Thursday, October 17, 2013
OU TORAH Righteousness is not Leadership By RABBI SACKS
The praise that Noah is accorded is unparalleled anywhere in Tanakh. He was, says the Torah, “a righteous man, perfect in his generations; Noah walked with God.” No such praise is given to Abraham or Moses or any of the prophets. The only person in the Bible who comes close is Job, described as “blameless and upright (tam ve-yashar); he feared God and shunned evil” (Job 1: 1). Noah is in fact the only individual in Tanakh described as righteous (tzaddik).
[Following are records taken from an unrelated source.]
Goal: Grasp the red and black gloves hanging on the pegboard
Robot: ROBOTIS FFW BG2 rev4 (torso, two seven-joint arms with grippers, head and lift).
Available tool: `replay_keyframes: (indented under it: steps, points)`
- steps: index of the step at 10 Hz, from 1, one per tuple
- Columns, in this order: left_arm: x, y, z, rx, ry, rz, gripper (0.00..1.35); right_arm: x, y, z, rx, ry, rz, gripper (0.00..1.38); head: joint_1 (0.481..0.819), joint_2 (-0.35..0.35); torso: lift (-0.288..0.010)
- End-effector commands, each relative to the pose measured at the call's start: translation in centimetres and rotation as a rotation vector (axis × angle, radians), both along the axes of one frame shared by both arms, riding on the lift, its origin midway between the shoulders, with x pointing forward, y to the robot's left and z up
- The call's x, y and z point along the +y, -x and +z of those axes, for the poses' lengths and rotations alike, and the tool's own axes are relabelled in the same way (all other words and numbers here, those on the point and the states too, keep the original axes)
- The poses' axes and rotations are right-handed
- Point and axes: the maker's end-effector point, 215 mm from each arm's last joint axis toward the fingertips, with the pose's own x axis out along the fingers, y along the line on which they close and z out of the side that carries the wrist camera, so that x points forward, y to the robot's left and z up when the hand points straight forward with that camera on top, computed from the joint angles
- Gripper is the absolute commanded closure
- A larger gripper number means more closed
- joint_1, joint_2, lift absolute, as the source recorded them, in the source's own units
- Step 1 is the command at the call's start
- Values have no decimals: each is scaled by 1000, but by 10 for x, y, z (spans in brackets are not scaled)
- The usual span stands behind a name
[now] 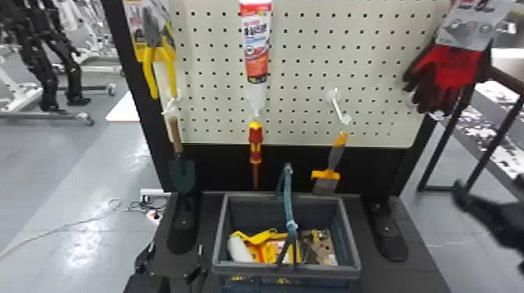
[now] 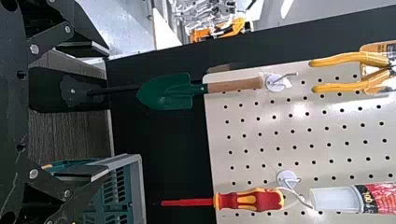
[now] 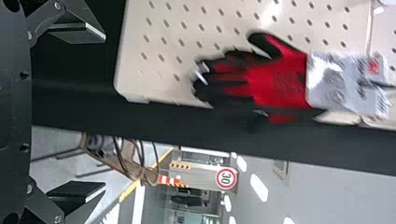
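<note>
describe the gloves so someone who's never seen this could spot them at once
Find the cream pegboard behind the grey basket. At its upper corner on the robot's right, the gloves hang fingers down under a grey card. They are the only soft red and black thing there; the nearest neighbour, a scraper, is a hard tool.

Glossy grey floor (image 1: 66, 183), black-framed table (image 1: 482, 130) on the right.
</note>
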Motion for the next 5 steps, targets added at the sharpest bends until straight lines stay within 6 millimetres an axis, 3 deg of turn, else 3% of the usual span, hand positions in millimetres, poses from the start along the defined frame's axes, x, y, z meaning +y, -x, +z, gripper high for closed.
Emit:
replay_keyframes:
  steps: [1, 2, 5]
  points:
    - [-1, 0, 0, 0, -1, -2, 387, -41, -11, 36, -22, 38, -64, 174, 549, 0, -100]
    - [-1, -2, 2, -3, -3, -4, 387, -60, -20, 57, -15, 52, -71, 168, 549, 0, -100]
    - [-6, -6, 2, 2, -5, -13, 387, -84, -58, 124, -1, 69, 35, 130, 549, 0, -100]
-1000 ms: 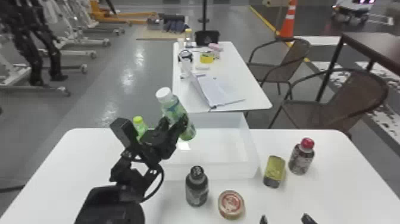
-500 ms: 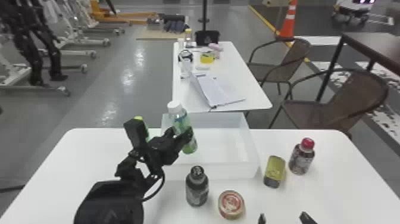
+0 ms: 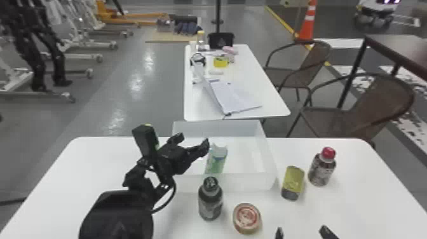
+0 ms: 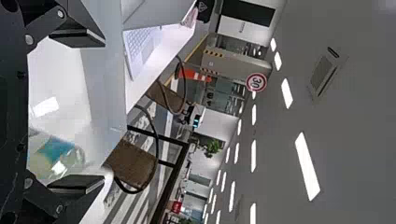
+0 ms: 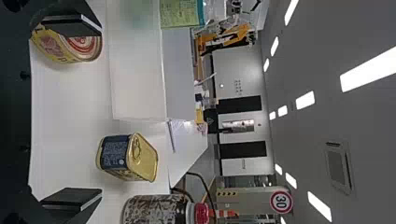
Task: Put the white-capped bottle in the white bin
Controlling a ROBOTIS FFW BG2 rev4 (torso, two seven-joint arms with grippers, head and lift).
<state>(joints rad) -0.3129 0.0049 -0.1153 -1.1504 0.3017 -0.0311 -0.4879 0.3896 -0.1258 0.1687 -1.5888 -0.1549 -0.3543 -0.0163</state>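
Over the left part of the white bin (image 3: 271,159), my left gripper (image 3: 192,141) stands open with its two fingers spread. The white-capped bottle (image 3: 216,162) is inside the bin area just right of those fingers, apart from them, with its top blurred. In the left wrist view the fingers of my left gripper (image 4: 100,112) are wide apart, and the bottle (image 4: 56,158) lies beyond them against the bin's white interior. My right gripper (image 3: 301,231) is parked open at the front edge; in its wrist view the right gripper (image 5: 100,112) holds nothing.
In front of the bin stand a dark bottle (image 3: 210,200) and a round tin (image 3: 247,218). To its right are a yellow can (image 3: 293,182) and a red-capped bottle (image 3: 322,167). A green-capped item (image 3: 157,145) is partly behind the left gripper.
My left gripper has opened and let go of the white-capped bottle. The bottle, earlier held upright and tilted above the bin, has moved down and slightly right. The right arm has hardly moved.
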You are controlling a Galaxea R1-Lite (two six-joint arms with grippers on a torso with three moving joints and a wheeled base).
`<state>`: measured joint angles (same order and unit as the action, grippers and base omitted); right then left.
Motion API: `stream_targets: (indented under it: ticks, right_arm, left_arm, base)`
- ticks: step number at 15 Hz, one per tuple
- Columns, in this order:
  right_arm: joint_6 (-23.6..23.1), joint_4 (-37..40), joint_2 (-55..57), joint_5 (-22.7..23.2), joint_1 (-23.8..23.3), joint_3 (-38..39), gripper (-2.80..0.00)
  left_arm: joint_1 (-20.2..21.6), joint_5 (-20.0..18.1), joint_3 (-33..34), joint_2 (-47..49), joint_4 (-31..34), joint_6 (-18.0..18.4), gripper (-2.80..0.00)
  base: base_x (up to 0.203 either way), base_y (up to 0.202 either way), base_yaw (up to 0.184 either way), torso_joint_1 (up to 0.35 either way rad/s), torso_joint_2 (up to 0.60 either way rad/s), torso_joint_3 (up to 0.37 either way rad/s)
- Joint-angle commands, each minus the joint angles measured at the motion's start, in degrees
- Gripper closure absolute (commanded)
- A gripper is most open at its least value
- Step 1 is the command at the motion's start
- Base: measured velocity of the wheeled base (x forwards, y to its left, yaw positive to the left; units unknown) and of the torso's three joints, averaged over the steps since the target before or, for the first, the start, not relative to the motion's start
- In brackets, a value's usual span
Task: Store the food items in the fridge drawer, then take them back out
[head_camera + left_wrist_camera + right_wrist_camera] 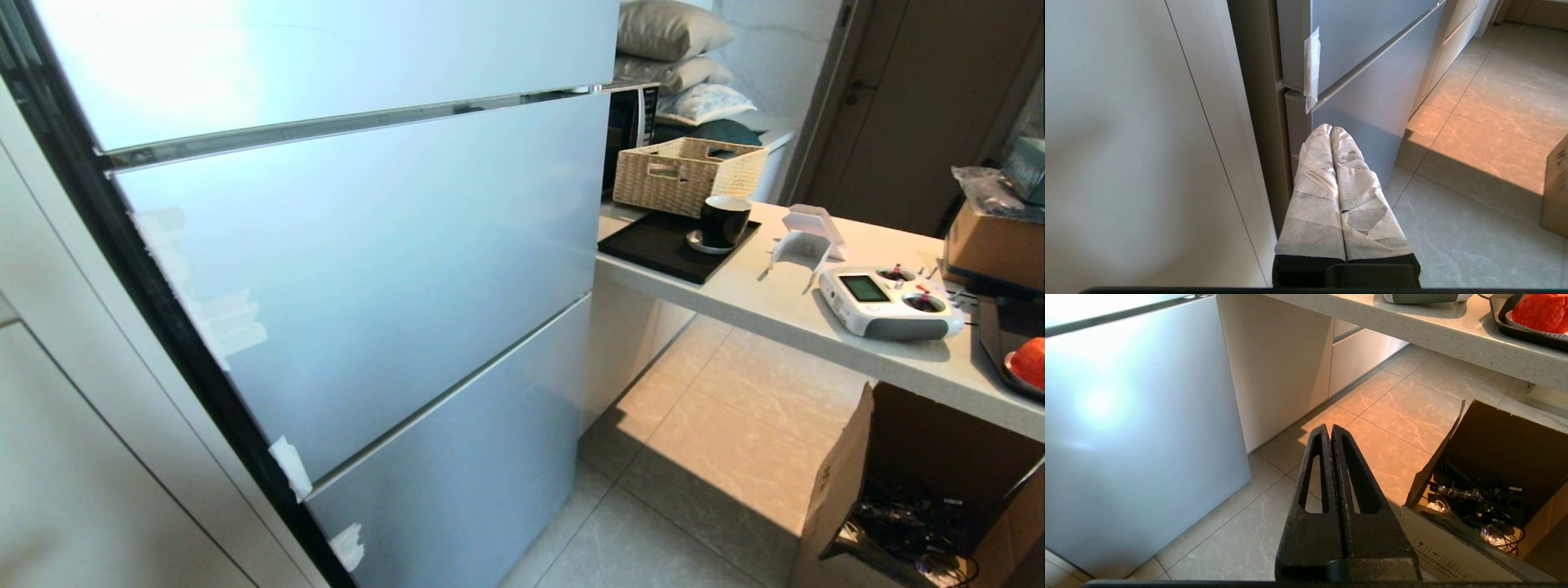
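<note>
A silver-blue fridge (367,245) fills the left of the head view with all its doors closed; the fridge drawer is hidden behind them. One red food item (1032,363) lies in a dark tray (998,343) at the right end of the counter; it is also in the right wrist view, food item (1541,310). My left gripper (1331,130), its fingers wrapped in white tape, is shut and empty, low beside the fridge's lower left corner (1294,122). My right gripper (1329,428) is shut and empty above the floor tiles. Neither arm shows in the head view.
On the pale counter (775,302) are a white remote controller (890,302), a black mug (723,220) on a black tray, a wicker basket (686,173) and a cardboard box (996,241). An open carton of cables (906,498) stands on the floor under the counter.
</note>
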<state>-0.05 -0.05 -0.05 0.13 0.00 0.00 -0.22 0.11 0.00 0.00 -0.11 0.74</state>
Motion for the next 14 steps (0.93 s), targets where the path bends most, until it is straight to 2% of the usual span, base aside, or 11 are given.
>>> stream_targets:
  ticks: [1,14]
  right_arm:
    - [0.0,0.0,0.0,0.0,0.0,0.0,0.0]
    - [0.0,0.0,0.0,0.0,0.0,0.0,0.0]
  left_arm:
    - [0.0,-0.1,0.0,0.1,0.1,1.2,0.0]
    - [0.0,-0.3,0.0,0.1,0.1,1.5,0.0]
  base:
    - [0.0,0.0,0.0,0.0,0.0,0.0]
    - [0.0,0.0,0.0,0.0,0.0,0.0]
Yet the man we see at the end of his life is not the person we saw at the beginning. After the flood:
Noah, a man of the soil, proceeded to plant a vineyard. When he drank some of its wine, he became drunk and lay uncovered inside his tent. Ham, the father of Canaan, saw his father naked and told his two brothers outside. But Shem and Japheth took a garment and laid it across their shoulders; then they walked in backward and covered their father’s naked body. Their faces were turned the other way so that they would not see their father naked. (Gen. 9: 20-23)
The man of God has become a man of the soil. The upright man has become a drunkard. The man clothed in virtue now lies naked and unashamed. The man who saved his family from the flood is now so undignified that two of his sons are ashamed to look at him. This is a tale of decline. Why?